Detrás de las masas, se encuentra la pericia cocinera de Meijide, que aprendió a hacerlas de forma autodidacta y por pura casualidad. "Al principio hacíamos empanadillas, pero la empresa que nos vendía la masa cerró por vacaciones y ella empezó a mirar cómo prepararla. A los 15 días, ya estaba haciendo empanadas", recuerda Rieiro sobre la que es, dice, "el alma" de este negocio histórico de A Coruña.

Tanto que, aunque haya cinco personas en la cocina, la presencia de su mujer resulta básica. "Tiene que estar. Si no, la empanada no es la misma", asegura el dueño, que habla de aquellos éxitos con una normalidad rayana en la indiferencia. Ya son muchos años desde 1972 y muchas más empanadas vendidas.

Forno Alameda, el templo de la empanada que ha recorrido el mundo

Además de haber estado en el menú de políticos, figuras religiosas y celebridades, la empanada que María Meijide rellena a diario en la calle Alameda también ha llegado a comercios de distintas partes del globo. Se ha vendido en Inglaterra, Holanda y Estados Unidos, y el propio Rieiro estuvo despachando "un mes entero en el Mercado de San Miguel" de Madrid.

Parte de la comida casera de este bar emblemático de la calle Alameda.

Parte de la comida casera de este bar emblemático de la calle Alameda. / Casteleiro

Aunque no le da "mucha importancia", sí que se le cuela el orgullo en la voz cuando habla del secreto de la receta. "Yo creo que la masa que hace ella [Meijide] es especial.

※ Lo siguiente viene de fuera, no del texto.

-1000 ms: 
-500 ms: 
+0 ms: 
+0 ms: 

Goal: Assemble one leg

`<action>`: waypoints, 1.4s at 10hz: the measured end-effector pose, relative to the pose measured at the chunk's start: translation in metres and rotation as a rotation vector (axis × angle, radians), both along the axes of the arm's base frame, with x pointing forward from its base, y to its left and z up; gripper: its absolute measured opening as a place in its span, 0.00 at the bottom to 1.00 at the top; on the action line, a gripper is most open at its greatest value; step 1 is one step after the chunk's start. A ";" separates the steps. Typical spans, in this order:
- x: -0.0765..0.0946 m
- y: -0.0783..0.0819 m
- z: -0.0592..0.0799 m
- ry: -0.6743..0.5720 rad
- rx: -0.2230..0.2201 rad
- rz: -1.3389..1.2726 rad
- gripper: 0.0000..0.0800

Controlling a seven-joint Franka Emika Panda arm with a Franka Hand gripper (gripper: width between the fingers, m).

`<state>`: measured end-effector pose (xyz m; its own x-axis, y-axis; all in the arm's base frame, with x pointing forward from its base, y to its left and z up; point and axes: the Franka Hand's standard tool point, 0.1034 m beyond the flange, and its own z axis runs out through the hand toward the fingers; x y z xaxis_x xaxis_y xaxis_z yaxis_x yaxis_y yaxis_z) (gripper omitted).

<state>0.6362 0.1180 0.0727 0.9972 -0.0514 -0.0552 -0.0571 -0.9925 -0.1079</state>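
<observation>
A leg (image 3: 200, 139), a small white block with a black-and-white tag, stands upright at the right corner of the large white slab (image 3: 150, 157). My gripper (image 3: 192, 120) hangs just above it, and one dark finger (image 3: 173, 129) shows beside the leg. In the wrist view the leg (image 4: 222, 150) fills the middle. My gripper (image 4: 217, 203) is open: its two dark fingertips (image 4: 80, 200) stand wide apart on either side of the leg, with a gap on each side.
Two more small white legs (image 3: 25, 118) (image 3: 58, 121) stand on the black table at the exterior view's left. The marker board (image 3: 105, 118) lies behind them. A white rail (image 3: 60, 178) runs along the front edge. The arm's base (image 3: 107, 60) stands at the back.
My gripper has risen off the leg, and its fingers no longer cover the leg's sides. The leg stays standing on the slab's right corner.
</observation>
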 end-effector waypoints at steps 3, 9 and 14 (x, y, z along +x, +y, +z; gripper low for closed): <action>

Hubo una época que llegamos a vender 900 en un día. El relleno se hace de forma tradicional, como toda la vida, con su espumadera y sus cosas", explica el hostelero, que señala la de atún y la de zamburiñas como las más vendidas de las 12 variedades que preparan.

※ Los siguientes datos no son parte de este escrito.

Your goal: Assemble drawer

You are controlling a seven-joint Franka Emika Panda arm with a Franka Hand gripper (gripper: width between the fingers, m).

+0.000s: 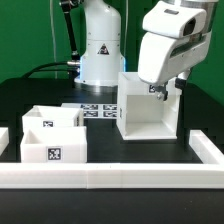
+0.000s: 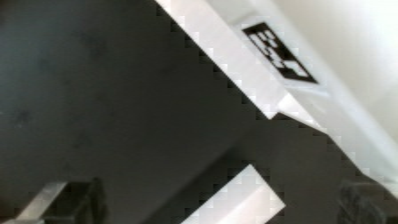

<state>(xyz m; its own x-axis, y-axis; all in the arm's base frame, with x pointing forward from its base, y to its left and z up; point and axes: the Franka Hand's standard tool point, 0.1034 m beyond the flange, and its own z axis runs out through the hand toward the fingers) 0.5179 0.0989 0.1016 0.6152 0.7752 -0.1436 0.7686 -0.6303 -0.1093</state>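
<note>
The white cube housing (image 1: 143,108) stands upright on the black table, its open side toward the exterior view's left. My gripper (image 1: 160,89) hangs at its top edge on the exterior view's right. In the wrist view the gripper (image 2: 210,206) is open, with dark fingers (image 2: 54,204) far apart. A white part (image 2: 244,198) lies between them, with gaps on both sides. A tagged white housing face (image 2: 270,52) shows beyond. Two small open-top trays (image 1: 52,120) (image 1: 54,146) sit side by side at the exterior view's left, apart from the housing.
The marker board (image 1: 98,110) lies flat behind the trays, beside the housing. A long low white border wall (image 1: 110,176) runs along the front and turns up at the right (image 1: 205,148). The robot base (image 1: 100,50) stands at the back.
</note>
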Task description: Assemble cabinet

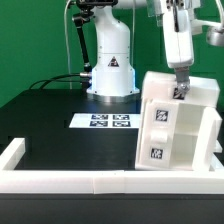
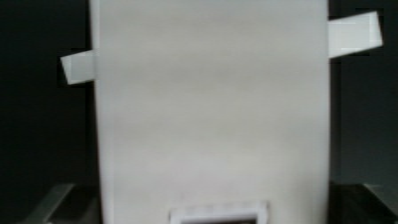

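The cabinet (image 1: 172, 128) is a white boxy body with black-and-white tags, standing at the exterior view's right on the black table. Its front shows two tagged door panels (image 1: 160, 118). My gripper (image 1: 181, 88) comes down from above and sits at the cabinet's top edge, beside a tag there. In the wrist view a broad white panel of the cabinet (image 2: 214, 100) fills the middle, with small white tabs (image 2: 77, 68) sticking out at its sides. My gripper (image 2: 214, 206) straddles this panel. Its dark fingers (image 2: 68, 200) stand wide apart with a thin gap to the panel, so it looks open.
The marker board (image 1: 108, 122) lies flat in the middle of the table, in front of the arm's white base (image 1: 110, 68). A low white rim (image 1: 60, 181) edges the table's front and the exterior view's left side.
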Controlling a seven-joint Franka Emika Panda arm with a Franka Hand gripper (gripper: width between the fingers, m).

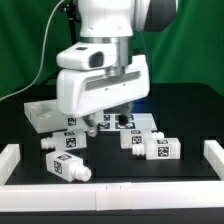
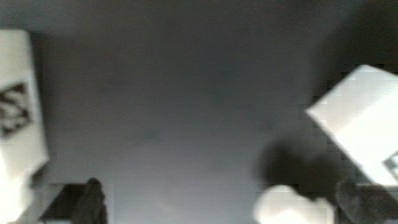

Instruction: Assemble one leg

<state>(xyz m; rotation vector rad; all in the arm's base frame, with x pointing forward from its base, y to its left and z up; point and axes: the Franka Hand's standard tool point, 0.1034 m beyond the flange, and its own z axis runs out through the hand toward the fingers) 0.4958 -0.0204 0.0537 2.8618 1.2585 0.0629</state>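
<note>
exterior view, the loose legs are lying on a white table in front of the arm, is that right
Not quite. The exterior view shows that the table is black, not white; only the low walls around it are white. The rest holds: the loose legs are lying on it in front of the arm.

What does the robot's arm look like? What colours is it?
The arm is fat, round and shiny white, with a dark grey part near the top. Its gripper is a white boxy block with a dark oval patch on the side and short dark fingers underneath. A thin black cable hangs down beside it.
</note>
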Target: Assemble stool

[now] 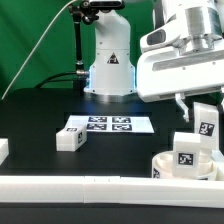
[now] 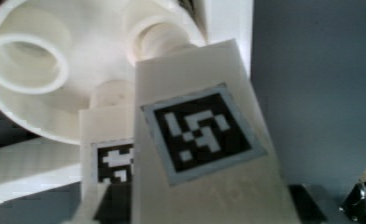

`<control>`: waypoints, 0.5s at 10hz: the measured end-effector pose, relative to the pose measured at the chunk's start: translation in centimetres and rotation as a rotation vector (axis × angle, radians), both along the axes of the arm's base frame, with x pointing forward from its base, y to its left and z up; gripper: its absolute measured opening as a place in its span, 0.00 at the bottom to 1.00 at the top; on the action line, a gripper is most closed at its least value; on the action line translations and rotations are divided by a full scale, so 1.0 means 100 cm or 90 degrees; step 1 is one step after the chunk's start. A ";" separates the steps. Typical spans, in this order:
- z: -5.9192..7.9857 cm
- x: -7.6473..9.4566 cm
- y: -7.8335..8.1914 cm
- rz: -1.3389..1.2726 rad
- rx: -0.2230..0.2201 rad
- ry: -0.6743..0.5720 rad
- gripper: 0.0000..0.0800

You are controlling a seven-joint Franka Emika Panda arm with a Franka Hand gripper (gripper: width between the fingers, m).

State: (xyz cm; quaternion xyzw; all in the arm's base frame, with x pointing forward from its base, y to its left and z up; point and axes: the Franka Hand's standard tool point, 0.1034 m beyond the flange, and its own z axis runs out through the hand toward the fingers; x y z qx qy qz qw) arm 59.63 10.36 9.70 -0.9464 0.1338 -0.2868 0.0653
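Observation:
My gripper is shut on a white stool leg and holds it upright just above the round white seat at the exterior view's lower right. A second leg with a tag stands on the seat beside it. A third leg lies loose on the table to the left of the marker board. In the wrist view the held leg fills the middle between my gripper fingers. The ribbed seat and the standing leg lie behind it.
The marker board lies flat mid-table before the robot base. A long white rail runs along the front edge. A white block sits at the exterior view's left edge.

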 end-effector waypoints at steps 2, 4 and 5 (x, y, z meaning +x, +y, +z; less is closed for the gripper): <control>-0.004 -0.001 -0.002 -0.001 -0.001 0.004 0.41; -0.009 -0.005 -0.002 -0.001 -0.003 0.009 0.41; -0.010 -0.006 -0.002 0.000 -0.003 0.010 0.41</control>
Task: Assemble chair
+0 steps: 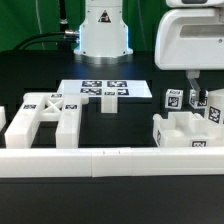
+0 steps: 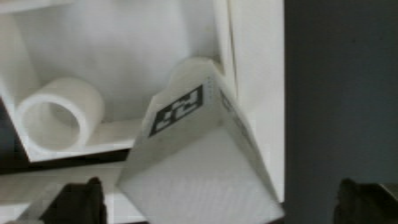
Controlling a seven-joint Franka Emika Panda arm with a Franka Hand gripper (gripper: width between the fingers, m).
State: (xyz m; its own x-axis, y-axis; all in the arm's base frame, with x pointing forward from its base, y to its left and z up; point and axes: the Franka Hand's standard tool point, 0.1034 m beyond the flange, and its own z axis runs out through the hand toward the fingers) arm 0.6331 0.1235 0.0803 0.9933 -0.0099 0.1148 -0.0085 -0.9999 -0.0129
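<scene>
Stretching across the exterior view, a black tabletop (image 1: 130, 125) carries everything, with a green backdrop (image 1: 25, 20) in the upper left and the arm's white base (image 1: 105, 30) at top centre. The marker board (image 1: 103, 90) lies mid-frame, and a long white border rail (image 1: 110, 160) runs along the lower edge. Flat chair frames (image 1: 45, 115) lie at the left, their longer bars running from the rail toward mid-frame. A boxy chair part (image 1: 185, 132) sits at the right, hollow side up, its long axis across the frame. The gripper (image 1: 194, 95) hangs just above it, fingertips (image 2: 80, 195) spread wide with nothing clamped. The wrist view shows a tagged sloping face (image 2: 187, 130) beside a round post (image 2: 63, 115).
</scene>
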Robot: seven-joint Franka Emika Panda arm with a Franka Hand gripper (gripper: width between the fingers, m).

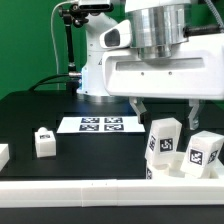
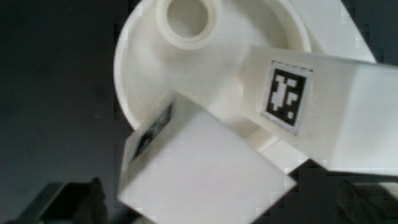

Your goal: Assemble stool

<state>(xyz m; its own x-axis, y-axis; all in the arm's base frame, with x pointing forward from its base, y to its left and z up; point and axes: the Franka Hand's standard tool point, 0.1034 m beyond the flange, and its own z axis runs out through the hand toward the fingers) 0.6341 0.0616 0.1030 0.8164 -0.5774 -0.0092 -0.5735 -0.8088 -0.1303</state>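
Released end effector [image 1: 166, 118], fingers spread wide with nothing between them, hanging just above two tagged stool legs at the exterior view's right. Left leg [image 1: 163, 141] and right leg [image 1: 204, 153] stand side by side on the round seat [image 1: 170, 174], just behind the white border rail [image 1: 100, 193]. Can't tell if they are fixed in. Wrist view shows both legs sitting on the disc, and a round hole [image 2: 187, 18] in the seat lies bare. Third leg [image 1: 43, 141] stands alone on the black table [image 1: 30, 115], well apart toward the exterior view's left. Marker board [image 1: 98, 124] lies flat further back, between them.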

Todas sin falta se hornean a diario en el obrador junto a otros platos de comida gallega, dispuestos para tomar en el local o llevar a casa. Los que más halagos reciben son la carne asada, los callos y el pescado fresco, aunque el menú fluctúa en función de la temporada y lo disponible en el mercado.

Quizá por eso los camareros se acerquen con la oferta del día en la memoria, desafiando la capacidad de retentiva de los comensales. "En ocasiones hay que ir a la mesa varias veces, pero yo creo que la gente lo encaja bien. Este bar siempre le ha dado vida a la calle", afirma Rieiro.

Pocos lo saben tanto como él, porque no se ha movido de la Alameda en más de medio siglo. Y así piensa seguir: "Amo la hostelería y soy feliz trabajando, siempre me gustó. Me retiraré de aquí con las botas puestas".